YOUR TASK ▸ Determine how many lines in the records that follow hold the string "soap". Only that number should be returned.

INFORMATION PROVIDED ▸
┄┄┄┄┄┄┄┄┄┄┄┄┄┄┄┄┄┄┄┄
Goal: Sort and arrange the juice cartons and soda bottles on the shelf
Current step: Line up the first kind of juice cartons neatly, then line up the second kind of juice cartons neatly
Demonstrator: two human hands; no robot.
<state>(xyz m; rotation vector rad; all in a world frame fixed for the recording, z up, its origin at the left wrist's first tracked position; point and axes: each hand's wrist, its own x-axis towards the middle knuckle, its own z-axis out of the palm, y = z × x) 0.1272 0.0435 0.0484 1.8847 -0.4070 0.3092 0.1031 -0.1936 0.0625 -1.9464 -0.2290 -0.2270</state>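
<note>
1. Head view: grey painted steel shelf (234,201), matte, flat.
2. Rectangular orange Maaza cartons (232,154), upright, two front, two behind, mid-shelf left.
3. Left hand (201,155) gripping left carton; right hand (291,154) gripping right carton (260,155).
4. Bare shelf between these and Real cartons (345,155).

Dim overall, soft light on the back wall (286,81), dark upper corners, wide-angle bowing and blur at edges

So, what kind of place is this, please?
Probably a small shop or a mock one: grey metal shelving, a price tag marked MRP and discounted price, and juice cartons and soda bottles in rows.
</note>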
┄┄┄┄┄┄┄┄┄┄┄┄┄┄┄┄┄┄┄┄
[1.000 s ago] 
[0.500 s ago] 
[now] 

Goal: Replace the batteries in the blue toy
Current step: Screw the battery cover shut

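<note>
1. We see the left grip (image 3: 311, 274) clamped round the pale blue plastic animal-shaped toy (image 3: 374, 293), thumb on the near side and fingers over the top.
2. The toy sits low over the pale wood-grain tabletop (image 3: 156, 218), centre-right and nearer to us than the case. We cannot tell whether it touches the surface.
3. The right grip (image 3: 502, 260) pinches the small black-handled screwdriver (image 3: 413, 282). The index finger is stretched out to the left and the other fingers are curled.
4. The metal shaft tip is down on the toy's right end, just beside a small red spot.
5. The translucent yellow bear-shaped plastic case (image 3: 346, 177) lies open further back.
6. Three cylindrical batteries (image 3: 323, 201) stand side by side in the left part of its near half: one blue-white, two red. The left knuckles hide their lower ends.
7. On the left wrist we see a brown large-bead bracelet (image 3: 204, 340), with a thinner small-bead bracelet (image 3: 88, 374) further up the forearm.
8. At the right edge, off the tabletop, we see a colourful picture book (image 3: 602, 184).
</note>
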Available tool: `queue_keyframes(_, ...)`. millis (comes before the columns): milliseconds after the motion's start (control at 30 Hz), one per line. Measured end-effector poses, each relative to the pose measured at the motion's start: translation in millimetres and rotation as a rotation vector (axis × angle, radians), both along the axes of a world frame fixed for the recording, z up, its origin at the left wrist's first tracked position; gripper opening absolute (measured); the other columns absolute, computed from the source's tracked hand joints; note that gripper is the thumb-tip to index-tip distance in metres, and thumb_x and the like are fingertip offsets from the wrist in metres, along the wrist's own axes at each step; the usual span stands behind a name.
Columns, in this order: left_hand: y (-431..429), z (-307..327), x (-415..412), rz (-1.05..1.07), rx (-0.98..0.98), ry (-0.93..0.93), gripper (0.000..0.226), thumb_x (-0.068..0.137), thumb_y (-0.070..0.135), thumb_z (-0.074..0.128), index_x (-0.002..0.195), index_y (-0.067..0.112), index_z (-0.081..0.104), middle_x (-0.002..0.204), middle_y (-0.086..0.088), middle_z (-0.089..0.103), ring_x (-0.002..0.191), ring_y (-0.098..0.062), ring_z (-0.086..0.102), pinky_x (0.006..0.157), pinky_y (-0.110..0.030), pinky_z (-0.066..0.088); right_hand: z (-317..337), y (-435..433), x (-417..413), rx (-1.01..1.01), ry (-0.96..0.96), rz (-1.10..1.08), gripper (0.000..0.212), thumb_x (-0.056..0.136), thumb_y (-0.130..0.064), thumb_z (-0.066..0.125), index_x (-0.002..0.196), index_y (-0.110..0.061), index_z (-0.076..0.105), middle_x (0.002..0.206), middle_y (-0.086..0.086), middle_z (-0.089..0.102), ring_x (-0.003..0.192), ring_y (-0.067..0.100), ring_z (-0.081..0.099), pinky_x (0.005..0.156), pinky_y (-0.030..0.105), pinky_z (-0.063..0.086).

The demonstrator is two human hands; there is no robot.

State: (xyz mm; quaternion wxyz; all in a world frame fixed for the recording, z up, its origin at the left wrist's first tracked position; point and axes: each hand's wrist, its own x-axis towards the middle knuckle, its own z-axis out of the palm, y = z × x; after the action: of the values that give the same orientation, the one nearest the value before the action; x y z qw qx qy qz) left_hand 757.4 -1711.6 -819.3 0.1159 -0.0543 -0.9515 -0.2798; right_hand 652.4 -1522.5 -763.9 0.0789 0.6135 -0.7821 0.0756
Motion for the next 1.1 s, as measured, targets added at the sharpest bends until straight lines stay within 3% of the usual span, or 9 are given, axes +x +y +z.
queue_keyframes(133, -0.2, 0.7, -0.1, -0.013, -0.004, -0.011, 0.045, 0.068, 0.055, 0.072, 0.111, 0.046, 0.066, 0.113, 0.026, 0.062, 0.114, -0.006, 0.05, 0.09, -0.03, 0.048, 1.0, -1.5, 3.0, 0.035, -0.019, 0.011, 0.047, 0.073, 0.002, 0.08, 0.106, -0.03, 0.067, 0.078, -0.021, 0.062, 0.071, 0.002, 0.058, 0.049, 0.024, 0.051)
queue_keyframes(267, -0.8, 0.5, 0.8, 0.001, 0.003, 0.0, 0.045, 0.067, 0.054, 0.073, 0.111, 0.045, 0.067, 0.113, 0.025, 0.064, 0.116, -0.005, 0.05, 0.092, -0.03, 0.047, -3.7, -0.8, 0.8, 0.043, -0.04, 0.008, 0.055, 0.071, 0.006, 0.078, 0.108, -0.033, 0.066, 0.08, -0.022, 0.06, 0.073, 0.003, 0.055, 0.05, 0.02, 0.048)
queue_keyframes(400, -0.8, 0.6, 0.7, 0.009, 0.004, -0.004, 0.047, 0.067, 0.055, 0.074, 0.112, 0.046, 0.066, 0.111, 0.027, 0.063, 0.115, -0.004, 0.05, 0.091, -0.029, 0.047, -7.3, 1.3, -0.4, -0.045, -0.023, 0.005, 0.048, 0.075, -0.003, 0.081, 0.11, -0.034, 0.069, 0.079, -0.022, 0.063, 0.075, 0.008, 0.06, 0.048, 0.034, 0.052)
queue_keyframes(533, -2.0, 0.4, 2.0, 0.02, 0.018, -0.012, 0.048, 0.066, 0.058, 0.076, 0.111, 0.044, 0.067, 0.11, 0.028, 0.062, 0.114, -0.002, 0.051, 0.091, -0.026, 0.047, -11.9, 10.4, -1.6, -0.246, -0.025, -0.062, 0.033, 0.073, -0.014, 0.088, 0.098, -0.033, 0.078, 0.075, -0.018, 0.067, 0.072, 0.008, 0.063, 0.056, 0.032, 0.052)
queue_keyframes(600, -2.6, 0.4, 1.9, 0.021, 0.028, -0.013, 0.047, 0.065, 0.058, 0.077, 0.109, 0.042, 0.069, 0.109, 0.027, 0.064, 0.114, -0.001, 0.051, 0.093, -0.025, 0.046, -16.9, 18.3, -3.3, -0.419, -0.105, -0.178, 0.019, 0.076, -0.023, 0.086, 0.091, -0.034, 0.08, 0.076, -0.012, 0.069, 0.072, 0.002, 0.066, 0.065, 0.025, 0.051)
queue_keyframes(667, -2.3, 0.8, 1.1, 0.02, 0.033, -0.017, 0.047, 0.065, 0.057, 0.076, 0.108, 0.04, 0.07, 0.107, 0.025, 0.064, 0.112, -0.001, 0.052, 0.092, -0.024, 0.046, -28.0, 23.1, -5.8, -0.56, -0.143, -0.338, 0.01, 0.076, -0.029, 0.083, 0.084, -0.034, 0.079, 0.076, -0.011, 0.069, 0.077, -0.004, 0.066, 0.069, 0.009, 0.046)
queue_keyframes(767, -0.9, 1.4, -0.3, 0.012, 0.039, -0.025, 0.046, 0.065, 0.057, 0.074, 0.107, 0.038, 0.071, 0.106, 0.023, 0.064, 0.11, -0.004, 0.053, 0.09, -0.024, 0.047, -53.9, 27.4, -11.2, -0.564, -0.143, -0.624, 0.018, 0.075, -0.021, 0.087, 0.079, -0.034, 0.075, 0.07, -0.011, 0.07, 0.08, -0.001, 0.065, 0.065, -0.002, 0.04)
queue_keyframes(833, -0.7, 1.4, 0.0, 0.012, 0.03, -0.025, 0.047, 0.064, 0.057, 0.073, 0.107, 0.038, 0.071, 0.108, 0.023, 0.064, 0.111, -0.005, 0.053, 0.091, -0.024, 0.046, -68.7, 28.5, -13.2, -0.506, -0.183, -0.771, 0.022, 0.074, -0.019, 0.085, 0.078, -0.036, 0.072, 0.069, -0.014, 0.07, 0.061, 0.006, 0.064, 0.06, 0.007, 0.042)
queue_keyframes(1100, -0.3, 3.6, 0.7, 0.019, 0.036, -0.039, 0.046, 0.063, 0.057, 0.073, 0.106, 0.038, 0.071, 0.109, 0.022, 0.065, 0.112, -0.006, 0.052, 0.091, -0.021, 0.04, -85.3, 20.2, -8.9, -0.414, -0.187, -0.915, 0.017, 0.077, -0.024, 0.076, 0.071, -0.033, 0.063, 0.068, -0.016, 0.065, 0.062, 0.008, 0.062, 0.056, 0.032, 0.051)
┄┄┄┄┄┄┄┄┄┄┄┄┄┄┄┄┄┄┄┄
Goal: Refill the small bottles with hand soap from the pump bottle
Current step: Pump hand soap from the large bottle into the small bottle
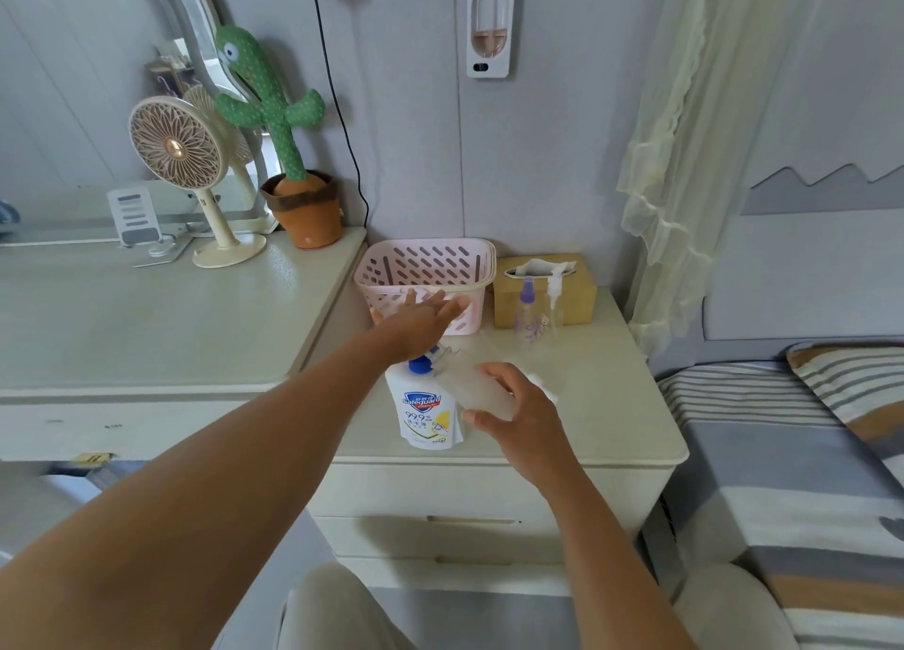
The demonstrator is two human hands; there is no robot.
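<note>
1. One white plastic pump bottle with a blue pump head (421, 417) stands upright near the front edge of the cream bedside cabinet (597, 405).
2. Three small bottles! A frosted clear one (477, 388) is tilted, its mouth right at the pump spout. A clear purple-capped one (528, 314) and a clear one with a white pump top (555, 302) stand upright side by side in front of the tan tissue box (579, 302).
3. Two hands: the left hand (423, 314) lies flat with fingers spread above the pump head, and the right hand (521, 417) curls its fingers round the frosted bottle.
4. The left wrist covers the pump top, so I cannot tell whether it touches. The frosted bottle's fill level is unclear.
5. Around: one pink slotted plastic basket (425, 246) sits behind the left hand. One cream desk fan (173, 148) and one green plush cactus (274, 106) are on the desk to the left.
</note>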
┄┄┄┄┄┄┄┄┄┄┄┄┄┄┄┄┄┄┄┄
ANSWER SPACE ▸ 2